§ **What to produce**
All lines with the word "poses" in the material below are required.
——
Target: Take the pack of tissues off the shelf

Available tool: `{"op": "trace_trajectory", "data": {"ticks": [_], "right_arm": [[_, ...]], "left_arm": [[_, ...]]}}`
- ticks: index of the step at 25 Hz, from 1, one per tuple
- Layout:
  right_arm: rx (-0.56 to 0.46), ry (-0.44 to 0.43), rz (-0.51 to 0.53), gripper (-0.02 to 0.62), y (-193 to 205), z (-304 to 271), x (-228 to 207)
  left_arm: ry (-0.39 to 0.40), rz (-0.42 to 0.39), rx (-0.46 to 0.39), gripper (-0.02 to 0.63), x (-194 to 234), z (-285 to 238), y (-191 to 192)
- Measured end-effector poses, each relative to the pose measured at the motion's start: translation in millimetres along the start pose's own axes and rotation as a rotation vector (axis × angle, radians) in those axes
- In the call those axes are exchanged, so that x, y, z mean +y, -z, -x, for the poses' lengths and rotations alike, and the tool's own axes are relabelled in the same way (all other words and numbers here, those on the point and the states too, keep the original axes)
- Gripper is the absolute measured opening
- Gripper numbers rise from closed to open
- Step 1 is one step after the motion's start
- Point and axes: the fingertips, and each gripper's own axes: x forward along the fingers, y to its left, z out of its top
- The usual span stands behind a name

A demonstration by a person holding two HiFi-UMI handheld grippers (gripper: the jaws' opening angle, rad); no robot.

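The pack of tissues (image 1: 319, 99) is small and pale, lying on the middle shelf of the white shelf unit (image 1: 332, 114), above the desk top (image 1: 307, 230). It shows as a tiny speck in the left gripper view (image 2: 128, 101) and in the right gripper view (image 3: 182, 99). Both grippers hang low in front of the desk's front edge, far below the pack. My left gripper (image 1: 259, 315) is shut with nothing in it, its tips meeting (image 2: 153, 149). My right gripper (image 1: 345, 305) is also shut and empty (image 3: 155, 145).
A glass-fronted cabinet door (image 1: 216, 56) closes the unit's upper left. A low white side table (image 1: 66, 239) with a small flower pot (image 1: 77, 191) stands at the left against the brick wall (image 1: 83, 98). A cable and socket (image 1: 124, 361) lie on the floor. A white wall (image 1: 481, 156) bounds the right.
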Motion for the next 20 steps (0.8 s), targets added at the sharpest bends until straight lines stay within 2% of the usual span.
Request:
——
§ **Task result**
- Measured end-effector poses, each relative to the pose measured at the motion's start: translation in millimetres along the start pose's own axes and rotation as a rotation vector (axis × angle, radians) in those axes
- In the call those axes are exchanged, so that x, y, z mean +y, -z, -x, for the poses' lengths and rotations alike, and the tool's own axes are relabelled in the same way (all other words and numbers here, those on the point and the states too, keep the original axes)

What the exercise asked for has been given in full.